Regina Spektor exemplifies not only her amazing skill playing the ivory keys, but also her adorably unique personality that has set her apart from other one-person acts with “Soviet Kitsch.”
Spektor’s music cannot be defined by a single genre, nor can one point out a solid narrative within her music. She literally changes her singing voice with every character portrayed in her songs.
Spektor writes her songs as if they were short stories. Though it may throw the listener off at first when she begins jumping from personality to personality a few times during the same song, you really grow to love her style after listening through “Soviet Kitsch” a few times.
The inspiration for Spektor’s unique coffee shop cabaret-style approach to classical music seems to have originated from her influences as a youth, spanning across the globe and the international and generational spectrum of music, which may have played a large role in forging a path in the modern music industry.

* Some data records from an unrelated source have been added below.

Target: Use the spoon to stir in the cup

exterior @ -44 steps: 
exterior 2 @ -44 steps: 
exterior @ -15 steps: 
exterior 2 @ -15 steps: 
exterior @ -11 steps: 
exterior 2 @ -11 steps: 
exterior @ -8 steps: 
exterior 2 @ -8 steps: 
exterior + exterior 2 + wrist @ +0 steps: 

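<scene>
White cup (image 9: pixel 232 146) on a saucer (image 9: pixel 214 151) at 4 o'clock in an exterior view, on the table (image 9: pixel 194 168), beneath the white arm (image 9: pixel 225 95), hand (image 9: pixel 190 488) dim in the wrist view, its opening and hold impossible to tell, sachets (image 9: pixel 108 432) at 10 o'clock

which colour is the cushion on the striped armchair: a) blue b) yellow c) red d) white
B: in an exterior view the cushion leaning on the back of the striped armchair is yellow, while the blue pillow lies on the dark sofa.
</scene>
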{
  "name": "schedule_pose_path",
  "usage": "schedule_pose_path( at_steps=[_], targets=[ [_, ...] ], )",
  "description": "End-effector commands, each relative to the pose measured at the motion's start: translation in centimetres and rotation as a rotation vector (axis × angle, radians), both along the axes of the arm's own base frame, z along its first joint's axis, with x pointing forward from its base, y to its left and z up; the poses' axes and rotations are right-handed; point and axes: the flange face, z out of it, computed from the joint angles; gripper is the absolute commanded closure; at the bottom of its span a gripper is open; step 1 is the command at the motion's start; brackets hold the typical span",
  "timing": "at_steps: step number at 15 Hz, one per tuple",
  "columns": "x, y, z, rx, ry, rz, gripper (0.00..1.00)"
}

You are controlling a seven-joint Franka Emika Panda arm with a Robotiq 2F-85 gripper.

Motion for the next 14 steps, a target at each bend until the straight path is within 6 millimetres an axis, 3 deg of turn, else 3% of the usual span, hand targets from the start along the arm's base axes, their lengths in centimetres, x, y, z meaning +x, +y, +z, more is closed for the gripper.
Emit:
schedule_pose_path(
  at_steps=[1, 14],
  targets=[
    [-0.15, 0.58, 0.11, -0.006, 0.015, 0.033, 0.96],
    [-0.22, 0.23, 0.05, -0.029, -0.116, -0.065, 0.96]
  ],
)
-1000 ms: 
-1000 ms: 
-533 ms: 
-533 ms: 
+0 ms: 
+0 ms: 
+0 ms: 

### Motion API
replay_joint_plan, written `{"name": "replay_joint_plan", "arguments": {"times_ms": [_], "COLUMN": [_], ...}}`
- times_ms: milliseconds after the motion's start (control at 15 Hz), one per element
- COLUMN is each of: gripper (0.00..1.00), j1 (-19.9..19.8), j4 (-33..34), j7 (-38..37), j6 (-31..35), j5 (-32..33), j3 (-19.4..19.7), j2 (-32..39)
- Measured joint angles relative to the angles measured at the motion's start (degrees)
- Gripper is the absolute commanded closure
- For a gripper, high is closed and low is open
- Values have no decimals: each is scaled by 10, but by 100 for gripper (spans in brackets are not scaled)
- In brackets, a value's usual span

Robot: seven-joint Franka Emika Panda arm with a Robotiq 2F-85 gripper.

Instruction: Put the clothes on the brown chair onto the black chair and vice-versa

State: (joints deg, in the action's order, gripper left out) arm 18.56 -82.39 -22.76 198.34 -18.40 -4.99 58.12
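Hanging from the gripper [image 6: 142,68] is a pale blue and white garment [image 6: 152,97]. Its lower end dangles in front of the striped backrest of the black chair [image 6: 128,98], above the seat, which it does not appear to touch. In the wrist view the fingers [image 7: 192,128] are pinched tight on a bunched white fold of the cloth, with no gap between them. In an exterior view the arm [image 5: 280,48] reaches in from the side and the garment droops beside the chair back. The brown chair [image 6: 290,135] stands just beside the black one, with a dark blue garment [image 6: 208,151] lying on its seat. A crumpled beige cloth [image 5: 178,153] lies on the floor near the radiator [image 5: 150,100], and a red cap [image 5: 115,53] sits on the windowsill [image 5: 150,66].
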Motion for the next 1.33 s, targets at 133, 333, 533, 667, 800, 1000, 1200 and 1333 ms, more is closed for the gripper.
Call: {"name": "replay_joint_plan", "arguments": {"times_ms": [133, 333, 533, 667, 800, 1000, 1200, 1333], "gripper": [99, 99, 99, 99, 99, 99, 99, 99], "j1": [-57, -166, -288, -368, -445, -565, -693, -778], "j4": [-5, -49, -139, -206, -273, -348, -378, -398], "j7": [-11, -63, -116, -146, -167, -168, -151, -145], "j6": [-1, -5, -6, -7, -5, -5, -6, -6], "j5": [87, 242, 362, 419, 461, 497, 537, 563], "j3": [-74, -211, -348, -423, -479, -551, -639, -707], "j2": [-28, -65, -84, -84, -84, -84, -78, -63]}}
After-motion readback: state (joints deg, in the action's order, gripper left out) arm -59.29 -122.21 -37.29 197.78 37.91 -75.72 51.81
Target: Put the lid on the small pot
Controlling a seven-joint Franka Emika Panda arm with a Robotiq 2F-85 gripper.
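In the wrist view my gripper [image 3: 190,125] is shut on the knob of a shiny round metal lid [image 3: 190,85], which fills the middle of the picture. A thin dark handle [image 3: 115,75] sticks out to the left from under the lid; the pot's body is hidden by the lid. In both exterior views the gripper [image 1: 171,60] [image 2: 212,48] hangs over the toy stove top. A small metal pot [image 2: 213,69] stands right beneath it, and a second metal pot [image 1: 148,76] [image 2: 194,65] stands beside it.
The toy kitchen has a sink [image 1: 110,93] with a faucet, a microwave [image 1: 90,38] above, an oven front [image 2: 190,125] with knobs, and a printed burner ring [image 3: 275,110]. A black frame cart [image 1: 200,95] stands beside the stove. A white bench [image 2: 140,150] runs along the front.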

The Moscow-born artist’s influences as the daughter of a music teacher and a violinist are obvious in her piano-dominated arrangements.
Detail-packed songs of great intensity and passion reflect the singer’s life experiences, such as her family’s migration to the Bronx in 1989. Unfortunately, the Petrof piano given to Spektor by her grandfather would have to stay behind, as it was considered Soviet property.
From then on, she polished her skills primarily by fingering the notes on windowsills and tables, in effect truly living the early life of a rock star.
Now Spektor is finishing that tale, finding fans all over the world, primarily in the United States and Europe.
The music is powerful because it presents many different perspectives. It’s as if there’s an entirely different person behind every song.
And the moods change, as well. In “The Flowers,” the tone is very calm, while “Your Honor” on the other hand, is a full-out punk song.
“Chemo Limo” really touches the soul in a deep way. After quickly listening to this song once, I thought it was going to be a satirical tune about somebody choosing luxury and guilty pleasures over the necessary treatment to save her life.
That analysis could not have been further from the truth though. Once I listened more intently to the lyrics in “Chemo Limo,” I was crushed with an irrepressible sentiment and empathy for those who can never see the silver lining among life’s darkest clouds.
Hearing Spektor become such a heavily afflicted individual, intentionally detached from reality out of fear and pain, affected me on a level beyond that which I’m familiar. Cancer has not affected me, or any of the people close to me, and yet for a moment, Spektor made me feel all the emotions of a person not yet ready to leave this world behind.
The music that pulsates from Spektor is unlike anything in the world today. Listening to “Soviet Kitsch” was more than just entertainment: it was a perspective-altering experience.